My children seem constitutionally incapable of being in a room together for more than 10 seconds without attacking each other every time I get on a phone call. It’s uncanny. When I’m not on the phone I can get more time out of them, but the instant they know I’m unavailable they inexplicably need me to be AVAILABLE IMMEDIATELY.
It’s a special talent of children. Like how dogs can smell fear, kids can smell a phone call that you really want to make in peace and quiet.
Also adding to the stress level is the fact that I’ve had a stomach ache on and off for two weeks now. It may well be due to stress, even as it’s adding to it. I can’t tell.
And also it’s not really clear to me if doctors are available for things like that anymore? No clue. I don’t want to call and bother anyone and also I don’t want to go into a doctor’s office right now unless a limb is falling off and I really need the help.

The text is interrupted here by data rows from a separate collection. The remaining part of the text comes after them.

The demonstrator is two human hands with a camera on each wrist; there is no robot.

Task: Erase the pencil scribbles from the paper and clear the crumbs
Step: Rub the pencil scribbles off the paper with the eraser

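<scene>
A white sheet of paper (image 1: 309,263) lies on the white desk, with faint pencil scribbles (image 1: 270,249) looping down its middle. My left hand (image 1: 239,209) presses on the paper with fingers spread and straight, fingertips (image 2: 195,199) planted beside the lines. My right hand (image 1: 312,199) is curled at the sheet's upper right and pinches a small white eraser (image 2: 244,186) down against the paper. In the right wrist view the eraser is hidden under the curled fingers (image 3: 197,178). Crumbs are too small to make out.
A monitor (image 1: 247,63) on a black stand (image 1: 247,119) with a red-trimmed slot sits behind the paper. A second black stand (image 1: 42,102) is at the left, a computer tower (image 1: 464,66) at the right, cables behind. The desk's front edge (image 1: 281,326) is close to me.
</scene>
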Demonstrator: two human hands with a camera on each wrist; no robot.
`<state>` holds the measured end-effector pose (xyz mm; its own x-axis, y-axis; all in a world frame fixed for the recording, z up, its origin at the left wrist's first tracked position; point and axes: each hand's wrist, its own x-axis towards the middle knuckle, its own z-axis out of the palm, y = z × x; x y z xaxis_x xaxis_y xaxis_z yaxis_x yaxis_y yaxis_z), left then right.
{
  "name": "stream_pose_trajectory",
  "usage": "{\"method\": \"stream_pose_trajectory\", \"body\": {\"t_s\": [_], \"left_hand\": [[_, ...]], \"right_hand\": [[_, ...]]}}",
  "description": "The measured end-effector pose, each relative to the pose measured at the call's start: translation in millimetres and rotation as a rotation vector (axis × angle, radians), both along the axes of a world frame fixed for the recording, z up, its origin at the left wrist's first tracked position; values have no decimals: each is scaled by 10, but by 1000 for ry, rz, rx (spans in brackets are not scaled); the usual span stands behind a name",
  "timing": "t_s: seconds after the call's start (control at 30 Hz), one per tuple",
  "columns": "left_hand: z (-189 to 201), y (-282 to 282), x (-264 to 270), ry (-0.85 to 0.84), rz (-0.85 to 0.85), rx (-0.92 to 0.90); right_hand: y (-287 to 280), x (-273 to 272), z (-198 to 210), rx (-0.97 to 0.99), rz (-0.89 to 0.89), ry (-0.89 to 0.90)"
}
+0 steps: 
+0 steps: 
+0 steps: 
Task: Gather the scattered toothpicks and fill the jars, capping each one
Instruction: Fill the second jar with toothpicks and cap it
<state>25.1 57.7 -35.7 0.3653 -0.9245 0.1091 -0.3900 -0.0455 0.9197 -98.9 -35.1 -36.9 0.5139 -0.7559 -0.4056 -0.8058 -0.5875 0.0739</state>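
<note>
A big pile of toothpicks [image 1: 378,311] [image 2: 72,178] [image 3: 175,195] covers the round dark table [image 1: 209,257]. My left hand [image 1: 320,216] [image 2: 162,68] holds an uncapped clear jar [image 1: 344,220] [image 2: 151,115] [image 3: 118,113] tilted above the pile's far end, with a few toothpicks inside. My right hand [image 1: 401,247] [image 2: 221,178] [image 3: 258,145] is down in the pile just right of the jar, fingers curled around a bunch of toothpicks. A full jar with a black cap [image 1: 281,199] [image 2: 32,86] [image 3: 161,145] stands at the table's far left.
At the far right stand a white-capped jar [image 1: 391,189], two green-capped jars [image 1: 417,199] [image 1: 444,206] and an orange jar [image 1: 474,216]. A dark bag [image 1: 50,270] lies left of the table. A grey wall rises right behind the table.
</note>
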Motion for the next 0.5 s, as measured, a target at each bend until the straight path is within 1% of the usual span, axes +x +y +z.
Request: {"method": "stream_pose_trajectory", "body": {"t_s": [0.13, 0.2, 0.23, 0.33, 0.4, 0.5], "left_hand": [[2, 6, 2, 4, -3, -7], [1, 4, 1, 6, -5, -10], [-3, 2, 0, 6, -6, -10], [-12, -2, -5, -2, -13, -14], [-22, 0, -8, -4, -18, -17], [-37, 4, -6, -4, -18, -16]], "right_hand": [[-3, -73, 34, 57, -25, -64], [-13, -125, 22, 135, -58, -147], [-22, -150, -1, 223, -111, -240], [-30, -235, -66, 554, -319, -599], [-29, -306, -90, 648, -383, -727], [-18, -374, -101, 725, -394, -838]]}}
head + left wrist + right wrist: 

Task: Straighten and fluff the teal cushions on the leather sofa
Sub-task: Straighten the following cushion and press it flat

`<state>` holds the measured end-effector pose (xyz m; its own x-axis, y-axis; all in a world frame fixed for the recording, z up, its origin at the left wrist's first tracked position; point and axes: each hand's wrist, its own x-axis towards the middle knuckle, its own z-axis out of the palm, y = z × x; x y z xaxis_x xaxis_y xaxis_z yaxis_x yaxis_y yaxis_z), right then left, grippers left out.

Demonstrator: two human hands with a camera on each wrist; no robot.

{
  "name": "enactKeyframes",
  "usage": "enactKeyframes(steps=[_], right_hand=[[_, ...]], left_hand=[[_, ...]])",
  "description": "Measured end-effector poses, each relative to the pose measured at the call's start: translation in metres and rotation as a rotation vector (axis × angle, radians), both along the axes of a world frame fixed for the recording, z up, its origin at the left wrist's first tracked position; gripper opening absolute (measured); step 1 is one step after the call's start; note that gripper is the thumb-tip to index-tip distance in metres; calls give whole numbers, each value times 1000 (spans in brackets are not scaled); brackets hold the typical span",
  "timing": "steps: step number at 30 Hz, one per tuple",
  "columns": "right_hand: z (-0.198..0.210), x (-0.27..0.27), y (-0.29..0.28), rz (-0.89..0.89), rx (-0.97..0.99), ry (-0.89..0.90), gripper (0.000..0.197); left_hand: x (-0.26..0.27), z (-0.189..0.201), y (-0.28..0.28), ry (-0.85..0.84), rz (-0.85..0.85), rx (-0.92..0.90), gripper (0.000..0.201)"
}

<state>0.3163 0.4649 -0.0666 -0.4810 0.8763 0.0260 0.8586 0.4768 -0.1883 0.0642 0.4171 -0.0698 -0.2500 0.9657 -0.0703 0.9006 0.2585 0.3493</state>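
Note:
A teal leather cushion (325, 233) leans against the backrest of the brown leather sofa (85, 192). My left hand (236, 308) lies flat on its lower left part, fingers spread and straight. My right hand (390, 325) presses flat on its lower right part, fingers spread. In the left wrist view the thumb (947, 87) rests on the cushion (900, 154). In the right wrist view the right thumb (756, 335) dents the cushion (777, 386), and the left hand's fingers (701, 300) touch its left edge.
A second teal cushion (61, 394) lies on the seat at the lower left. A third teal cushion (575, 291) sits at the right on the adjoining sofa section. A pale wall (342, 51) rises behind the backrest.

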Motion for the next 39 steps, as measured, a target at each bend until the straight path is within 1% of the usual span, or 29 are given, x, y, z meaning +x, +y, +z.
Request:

I definitely need to take more breaks from the news. These daily press conferences are doing me in, especially when Fauci goes into hiding (I assume he’s periodically sent to his room for being too vocal). I do not get the impression that Fauci thinks that the “churches should be packed on Easter!” Regardless of how beautiful that may be.
Anyway Fauci is the only one I want to hear from at this point. Aside from my friends, who I do enjoy hearing from since we are all captives in our homes at the same time. This is a unique human experience we’re living to be sure. It’s weird to know that you’re a part of a “big event” that will be in the history books for our grandkids.
The last time I felt this kind of energy – the fear and the collective holding of one’s breath alongside everyone you know – was on 9/11. And once again NYC, where I used to live, is a central actor in a tragedy of global relavance.
It’s hard to tell what exactly is happening here, closer to home. It seems like we’re all waiting for a tidal wave to hit, but without being a hospital employee it still feels removed, which I think is making it harder for everyone to wrap their heads around. We can’t see it and it hasn’t impacted most of us personally, yet. But we are prepared for a body blow at any time.
Suffice it to say the collective anxiety levels are through the roof right now. Every friend I’ve spoken with today has cried in the last 24 hours.
Parents are getting short-tempered with the kids. And there doesn’t seem to be a clear consensus on what people want from their local schools right now – for every Facebook post I read about someone wanting assignments from school, someone else feels that it’s way too much to try to manage academics from home, and everything should be optional.
Where you fall on that scale I think has a lot to do with the ages of your kids, and the expectations on you to be working from home.
Trying to work full-time while also parenting while also overseeing schoolwork is a bridge too far for a lot of people. And by “a lot of people” I mean pretty much all people. Mental health for both kids and parents really needs to come before academics right now. But when and how do we get the kids back on track in their education?
And what about all the kids who don’t even have access to computers right now? How will this social experiment widen the gap between the most and least privileged kids?
This will take a long time to untangle.
The decision-makers in education, economics, and health care are jumping off cliffs without parachutes right now and hoping to land.
I think we’re all just hoping to land.